L’Eclair de Genie: There is an (intricately decorated) eclair for everyone here. A great stop for an afternoon (or morning or evening) snack, because Paris. We obviously went with the all-chocolate this time around. Also, the one we linked here is on Rue Pavée, which is a really fun and busy street in Le Marais. It is also conveniently located down the street from Frenchie To Go (mentioned earlier).
Eric Kayser: Not much to say here except that this bakery makes amazing baguettes. These babies may cause you to start looking up apartment rentals in the area and wonder exactly how much would it be to ship your stuff to Paris. Swing by and grab a couple before heading to a park for a picnic.
And lastly, a novel about macarons.
Because I’m crazy and debilitatingly romantic, I’ve actually made it a life rule of mine to never eat a macaron outside of Paris. I just love macarons, and I love Paris, and I want macarons to be a sacred Paris thing. IS THAT SO WRONG?? Anyways, if you know or care about macarons even half as much as I do, you know that there are two patisseries in Paris that rule the macaron scene: Ladurée and Pierre Hermé.
The first time I was in Paris, I sprinted off the plane to Ladurée. It was a time in my life where I did not stray for a second from the recommendations or regime of Blair Waldorf. I could not be stopped, and Laduree did not disappoint.
Fast forward a few years, when Tyler and I started planning this trip, we decided that we would sacrifice. We would take one for the team, try both Ladurée and Pierre Hermé, and weigh in on the world-wide debate.
We started with Ladurée, ordered a box of six macarons, ate them in front of the Eiffel tower, and we’re writing this from heaven now.
The next day, though, we set out for Pierre Hermé in Le Marais and ordered another box.
Ok, I’m not trying to be dramatic here (although I can already feel Tyler rolling his eyes at me), but the macarons at Pierre Hermé were disappointing.
First, the macarons at Ladurée were light, airy, melt-in-your-mouth soft. The ones from Pierre Hermé were honestly a bit hard, and too dense in the middle. (I sincerely hope at least one person reading this knows what I mean here. I’m not meant to be a bakery blogger).

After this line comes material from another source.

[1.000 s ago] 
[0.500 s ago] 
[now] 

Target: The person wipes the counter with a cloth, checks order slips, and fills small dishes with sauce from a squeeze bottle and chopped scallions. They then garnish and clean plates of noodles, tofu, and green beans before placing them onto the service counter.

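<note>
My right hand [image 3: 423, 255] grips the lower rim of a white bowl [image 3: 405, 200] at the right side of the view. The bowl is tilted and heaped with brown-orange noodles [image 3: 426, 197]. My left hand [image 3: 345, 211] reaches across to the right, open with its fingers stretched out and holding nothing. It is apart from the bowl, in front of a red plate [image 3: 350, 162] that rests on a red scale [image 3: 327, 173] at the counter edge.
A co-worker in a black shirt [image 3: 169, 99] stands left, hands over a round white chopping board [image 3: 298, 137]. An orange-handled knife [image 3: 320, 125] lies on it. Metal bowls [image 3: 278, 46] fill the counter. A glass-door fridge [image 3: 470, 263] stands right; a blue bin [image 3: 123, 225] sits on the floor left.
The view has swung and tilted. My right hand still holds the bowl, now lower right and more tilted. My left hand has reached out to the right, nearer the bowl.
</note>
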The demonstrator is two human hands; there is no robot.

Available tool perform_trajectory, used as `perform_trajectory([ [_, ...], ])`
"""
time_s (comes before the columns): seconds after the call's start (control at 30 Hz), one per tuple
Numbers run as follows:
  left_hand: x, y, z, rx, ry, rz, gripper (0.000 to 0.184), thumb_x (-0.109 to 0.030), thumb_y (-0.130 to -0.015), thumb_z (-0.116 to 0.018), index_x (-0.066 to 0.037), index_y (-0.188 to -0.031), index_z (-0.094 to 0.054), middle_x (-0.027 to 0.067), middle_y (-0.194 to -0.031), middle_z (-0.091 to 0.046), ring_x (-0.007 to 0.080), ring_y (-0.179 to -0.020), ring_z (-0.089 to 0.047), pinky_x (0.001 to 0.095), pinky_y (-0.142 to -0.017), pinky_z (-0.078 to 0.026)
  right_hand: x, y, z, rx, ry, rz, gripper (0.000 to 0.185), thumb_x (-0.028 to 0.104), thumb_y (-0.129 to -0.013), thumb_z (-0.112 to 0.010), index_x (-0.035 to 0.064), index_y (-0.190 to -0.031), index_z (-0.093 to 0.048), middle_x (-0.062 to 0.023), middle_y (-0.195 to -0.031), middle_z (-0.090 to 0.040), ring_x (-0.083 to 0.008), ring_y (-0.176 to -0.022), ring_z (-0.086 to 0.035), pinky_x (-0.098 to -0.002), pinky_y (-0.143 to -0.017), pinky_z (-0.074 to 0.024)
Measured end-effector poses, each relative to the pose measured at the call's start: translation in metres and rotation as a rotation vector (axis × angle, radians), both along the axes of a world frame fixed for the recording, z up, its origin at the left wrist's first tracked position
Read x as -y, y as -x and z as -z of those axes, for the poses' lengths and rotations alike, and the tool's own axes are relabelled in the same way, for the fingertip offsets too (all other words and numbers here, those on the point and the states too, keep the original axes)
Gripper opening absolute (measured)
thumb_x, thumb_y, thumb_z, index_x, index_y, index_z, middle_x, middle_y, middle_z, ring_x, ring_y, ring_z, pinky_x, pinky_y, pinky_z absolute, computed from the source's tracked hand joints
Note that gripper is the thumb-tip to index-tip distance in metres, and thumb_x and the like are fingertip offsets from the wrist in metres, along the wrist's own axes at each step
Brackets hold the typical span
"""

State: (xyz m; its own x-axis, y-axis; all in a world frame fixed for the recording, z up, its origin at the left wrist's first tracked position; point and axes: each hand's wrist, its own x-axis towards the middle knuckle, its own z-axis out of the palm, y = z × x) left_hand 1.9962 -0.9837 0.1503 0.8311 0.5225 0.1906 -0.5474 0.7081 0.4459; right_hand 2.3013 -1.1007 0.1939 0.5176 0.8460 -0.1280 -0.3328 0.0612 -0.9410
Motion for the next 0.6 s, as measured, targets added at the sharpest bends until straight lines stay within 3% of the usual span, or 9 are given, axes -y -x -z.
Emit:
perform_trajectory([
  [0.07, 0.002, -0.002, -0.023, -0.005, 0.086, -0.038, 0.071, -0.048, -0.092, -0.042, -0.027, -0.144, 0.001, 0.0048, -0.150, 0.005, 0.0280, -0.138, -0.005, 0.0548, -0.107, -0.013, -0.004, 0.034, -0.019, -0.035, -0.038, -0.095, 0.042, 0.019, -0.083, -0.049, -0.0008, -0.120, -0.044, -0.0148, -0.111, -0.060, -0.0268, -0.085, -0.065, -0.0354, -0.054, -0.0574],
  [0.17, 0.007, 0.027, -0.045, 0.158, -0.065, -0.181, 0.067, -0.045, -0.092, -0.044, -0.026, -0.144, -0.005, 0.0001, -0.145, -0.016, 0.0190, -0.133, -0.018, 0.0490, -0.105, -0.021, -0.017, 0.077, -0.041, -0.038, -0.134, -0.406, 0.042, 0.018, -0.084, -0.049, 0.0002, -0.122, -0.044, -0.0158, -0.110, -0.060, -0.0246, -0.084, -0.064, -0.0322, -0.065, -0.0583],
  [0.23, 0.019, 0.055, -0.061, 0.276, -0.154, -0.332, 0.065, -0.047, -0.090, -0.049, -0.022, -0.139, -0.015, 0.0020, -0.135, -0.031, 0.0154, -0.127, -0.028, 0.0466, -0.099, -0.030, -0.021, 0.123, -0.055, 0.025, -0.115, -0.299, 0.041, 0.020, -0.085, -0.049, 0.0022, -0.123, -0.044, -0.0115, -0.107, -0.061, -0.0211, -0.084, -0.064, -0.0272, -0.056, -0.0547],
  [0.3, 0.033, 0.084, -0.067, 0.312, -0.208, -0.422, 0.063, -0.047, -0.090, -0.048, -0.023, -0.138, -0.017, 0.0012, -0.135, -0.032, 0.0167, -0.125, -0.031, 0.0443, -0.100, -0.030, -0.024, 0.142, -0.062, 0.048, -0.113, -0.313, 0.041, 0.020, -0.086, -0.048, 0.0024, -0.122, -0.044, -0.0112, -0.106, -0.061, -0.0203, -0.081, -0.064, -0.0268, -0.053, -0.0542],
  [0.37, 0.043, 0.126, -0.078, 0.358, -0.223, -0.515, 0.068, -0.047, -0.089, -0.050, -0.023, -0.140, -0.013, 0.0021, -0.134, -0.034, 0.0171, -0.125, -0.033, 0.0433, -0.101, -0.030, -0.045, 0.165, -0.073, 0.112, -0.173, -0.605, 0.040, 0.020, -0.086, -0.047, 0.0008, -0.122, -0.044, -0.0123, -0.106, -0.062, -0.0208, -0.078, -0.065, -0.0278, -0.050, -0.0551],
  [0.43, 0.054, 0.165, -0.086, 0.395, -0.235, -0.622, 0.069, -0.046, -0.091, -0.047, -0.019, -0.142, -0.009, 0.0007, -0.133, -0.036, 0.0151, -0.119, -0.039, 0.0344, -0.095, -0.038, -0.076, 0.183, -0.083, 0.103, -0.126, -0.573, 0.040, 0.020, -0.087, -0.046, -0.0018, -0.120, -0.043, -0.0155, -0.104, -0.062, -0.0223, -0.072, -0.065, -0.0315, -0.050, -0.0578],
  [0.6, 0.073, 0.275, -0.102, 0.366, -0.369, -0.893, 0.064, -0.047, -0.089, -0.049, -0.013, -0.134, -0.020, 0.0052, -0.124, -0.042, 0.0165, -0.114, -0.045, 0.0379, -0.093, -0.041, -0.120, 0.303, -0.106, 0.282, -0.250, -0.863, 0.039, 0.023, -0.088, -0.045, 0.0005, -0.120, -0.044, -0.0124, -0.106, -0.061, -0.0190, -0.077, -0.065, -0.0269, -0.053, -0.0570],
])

The real kicker, though, was the difference in flavor. Ladurée is known for having more classic flavors (chocolate, rose, lemon, etc.), and Pierre Hermé does more daring flavors (foie gras, truffle, etc). And maybe we just weren’t prepared, but the strong, savory flavors at Pierre Hermé were off-putting, and we could barely finish them.
So we’d like to officially document our stance on the Ladurée side of this debate. Take it or leave it.